Manuel Valls n'a pas dérogé, mardi, à cette règle. Après une brève référence à Pierre Mendès France et une invocation de la vérité, il énuméra avec précipitation et concision une abondante série d'intentions. On en avait le tournis. Vint enfin la péroraison, qui fut un moment de grande sincérité, sur son attachement à la France
Quelles conclusions tirer de cette intervention marquée par la clarté, la densité et l'énergie ? Elle fait un programme, elle ne fait pas une politique. Ou, plutôt, elle fait une politique difficilement identifiable selon nos critères habituels de classification. Elle s'inscrit dans l'esprit des nouvelles orientations définies par Hollande en janvier dernier sous l'appellation de sociale démocratie. Mais elle va au-delà. Elle les corrige dans un sens plus libéral. À gauche, mais vaguement. Une gauche plus moderne, Valls oblige, plus ouverte et plus réaliste, qui respecte les entreprises et ceux qui les dirigent, une gauche plus rassembleuse et plus apaisante, plus tolérante, bref, moins sectaire. Tout aussi sociale, évidemment, et éprise de justice. Mais le Premier ministre ajoute : "La justice sans la force est impuissante..."

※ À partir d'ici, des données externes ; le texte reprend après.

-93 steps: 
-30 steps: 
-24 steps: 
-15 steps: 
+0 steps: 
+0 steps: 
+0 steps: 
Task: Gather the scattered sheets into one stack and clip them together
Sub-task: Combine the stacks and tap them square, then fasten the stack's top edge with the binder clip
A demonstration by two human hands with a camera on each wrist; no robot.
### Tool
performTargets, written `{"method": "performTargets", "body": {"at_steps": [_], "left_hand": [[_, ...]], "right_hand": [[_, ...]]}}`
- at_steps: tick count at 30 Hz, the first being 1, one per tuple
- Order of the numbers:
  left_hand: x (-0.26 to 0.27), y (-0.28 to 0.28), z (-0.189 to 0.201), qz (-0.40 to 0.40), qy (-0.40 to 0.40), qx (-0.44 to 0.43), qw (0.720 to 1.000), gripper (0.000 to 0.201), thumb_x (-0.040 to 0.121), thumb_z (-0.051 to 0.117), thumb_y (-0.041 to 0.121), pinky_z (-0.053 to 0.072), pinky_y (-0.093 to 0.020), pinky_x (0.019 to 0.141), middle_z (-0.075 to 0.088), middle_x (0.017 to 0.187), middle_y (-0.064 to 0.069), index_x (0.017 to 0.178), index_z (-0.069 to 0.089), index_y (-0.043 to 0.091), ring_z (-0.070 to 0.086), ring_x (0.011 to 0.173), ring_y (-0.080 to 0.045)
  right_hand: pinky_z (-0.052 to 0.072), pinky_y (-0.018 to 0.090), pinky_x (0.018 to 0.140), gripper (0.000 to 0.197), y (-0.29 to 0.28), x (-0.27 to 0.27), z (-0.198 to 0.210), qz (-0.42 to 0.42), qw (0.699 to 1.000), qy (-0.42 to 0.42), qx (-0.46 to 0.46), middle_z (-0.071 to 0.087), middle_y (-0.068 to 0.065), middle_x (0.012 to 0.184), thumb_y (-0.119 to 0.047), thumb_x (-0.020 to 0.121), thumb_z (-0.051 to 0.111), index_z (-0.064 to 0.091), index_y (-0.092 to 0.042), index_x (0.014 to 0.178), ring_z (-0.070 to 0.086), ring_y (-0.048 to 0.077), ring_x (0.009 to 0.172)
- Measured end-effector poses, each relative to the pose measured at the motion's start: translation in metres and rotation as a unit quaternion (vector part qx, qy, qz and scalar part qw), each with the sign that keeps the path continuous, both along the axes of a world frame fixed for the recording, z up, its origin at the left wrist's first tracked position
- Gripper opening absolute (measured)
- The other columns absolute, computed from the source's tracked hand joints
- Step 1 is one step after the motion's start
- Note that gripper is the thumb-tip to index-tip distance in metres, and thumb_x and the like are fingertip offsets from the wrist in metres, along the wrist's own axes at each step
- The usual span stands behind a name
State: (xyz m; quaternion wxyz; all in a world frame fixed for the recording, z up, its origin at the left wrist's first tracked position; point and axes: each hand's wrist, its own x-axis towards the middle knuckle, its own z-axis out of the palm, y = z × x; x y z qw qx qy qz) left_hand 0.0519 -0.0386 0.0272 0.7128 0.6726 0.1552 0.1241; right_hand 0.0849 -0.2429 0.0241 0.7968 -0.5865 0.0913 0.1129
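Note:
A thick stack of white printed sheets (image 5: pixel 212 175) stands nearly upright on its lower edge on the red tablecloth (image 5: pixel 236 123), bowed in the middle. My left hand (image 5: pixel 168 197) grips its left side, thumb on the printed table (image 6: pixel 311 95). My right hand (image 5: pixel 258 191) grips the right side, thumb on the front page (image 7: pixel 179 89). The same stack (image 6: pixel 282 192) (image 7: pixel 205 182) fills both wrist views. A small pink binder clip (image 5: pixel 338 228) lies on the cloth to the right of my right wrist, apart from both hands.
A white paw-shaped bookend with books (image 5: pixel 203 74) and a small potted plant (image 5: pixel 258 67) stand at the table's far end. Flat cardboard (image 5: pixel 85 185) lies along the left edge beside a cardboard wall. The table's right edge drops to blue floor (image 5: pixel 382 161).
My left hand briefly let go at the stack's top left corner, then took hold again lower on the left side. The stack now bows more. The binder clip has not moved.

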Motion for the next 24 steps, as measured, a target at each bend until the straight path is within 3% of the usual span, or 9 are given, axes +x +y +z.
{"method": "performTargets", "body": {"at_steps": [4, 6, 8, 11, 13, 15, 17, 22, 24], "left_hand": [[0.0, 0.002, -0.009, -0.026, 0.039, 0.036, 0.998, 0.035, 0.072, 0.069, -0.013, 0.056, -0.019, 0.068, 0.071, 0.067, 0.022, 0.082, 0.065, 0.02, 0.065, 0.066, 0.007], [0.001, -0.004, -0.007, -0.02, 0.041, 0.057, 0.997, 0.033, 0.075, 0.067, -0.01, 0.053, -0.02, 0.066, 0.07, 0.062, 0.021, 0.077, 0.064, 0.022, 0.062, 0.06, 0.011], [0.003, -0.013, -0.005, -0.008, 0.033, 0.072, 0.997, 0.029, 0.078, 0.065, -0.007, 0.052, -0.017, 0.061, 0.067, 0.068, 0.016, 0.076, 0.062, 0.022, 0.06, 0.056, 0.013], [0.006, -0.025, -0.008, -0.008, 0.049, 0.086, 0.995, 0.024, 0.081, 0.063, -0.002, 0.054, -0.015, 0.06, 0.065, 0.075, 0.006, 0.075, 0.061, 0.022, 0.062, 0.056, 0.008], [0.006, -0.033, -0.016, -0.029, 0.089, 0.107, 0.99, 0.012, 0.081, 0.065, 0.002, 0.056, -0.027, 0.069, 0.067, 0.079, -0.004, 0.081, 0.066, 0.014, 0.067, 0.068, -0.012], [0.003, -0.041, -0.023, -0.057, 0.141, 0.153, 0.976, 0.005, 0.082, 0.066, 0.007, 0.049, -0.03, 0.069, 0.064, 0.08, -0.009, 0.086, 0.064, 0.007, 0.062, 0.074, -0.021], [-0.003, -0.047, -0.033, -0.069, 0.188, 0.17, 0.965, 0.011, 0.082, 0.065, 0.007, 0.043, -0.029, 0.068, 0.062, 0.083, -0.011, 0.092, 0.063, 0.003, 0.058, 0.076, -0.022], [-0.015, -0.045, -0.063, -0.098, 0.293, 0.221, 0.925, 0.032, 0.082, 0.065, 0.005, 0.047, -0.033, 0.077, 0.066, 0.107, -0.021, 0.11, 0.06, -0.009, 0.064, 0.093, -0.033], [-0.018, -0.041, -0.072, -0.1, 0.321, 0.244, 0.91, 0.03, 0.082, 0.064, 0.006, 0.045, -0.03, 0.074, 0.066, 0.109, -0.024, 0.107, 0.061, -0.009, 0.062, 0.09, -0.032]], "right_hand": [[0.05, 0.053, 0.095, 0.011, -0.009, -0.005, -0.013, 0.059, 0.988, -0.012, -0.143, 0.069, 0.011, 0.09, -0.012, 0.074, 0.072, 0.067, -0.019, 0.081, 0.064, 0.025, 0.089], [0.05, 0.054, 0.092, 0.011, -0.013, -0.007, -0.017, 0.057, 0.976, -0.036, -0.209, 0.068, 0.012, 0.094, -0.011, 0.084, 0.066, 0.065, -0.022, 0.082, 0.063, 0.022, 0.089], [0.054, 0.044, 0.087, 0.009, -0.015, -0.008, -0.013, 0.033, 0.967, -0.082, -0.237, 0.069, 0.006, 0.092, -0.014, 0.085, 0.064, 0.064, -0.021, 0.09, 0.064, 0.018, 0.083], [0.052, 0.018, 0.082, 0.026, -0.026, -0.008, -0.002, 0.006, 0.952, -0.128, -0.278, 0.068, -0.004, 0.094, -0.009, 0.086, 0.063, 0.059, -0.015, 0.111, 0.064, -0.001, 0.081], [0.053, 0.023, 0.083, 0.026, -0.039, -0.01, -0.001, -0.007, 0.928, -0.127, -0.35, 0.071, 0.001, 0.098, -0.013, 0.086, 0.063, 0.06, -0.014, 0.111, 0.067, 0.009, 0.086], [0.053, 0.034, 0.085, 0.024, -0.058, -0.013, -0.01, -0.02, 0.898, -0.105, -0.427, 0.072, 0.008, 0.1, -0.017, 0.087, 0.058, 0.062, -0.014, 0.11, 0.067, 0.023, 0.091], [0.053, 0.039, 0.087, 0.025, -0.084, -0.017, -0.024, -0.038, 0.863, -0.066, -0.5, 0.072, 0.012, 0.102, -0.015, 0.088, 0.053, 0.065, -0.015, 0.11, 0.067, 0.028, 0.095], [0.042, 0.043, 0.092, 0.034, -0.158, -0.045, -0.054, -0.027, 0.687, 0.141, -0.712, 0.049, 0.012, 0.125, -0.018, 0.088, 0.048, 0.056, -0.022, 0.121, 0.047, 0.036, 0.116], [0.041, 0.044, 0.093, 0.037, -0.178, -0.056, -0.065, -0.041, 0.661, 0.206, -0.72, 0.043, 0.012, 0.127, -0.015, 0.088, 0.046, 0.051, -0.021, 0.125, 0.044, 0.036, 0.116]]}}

Hollande-Valls, le conservateur et le progressiste

La référence à Hollande est constante, notamment à propos de la mise en oeuvre du pacte de responsabilité. De fait, ce qu'annonce Valls rejoint, pour l'essentiel, ce que l'on sait du contenu de ce pacte. Donc le principe de continuité est acquis. D'ailleurs, le Premier ministre l'avait dit l'autre lundi dans sa bien pauvre allocution télévisée : il n'y aura pas de rupture. Mais les mots ne sont que les mots. Valls n'allait pas, dès mardi, désavouer Hollande. La tonalité du discours y suffisait, et ce qui distingue la personnalité et la culture des deux hommes. 
En sous-texte, on entendait dans la bouche du nouveau Premier ministre ce qu'il écrivait en 2008 à propos de Blair, dans son livre Pour en finir avec le socialisme : "S'il s'agit d'un discours alliant responsabilité et solidarité, d'une attitude décomplexée au monde, je suis blairiste. Blairiste, moins le cynisme si l'on pense que les partis de gauche doivent épouser leur temps, et l'assumer, et le théoriser : l'épouser pour ne pas passer à côté du réel, et être capable d'agir." Y a-t-il pire condamnation de ce que Hollande représente ? Dans le vocabulaire ("agir", "réel", "décomplexée"), dans le comportement, dans l'idéologie ?
Voici deux hommes associés par les hasards de la politique et par obligation dans une entreprise commune à un moment difficile de l'histoire, et que tout sépare. Le conservateur et le progressiste. Un attelage contre nature. Lequel se soumettra à l'autre ? Quelles sont les limites de la patience du second ? Ce sont les faits qui en décideront, c'est-à-dire le sort que va connaître la mise en oeuvre de la nouvelle politique qu'ils ont en charge.

Quels moyens ?

Cela nous renvoie à la réalité du programme qui nous a été exposé mardi par le Premier ministre, dans un ordre encore très confus. Il est d'une grande ambition. Il va dans un premier temps calmer le jeu. Il contient de quoi modérer l'hostilité des entrepreneurs, des patrons, de la droite. Il peut réveiller une certaine énergie. Il est assorti d'un pacte de solidarité dont quelques dispositions, confirmées hier, ont de quoi tempérer le mécontentement populaire, apporter une espérance aux plus faibles.
Mais ce programme pose une question essentielle et redoutable : la France a-t-elle les moyens de le réaliser ? Non seulement Valls n'a, à aucun moment, évoqué le problème du financement des économies auxquelles il s'engage, mais il a ajouté de nouvelles dépenses à venir sans en préciser le montant total, qui se chiffre à plusieurs milliards. On est ici au coeur du réel. Tout le reste est discours et bonnes intentions.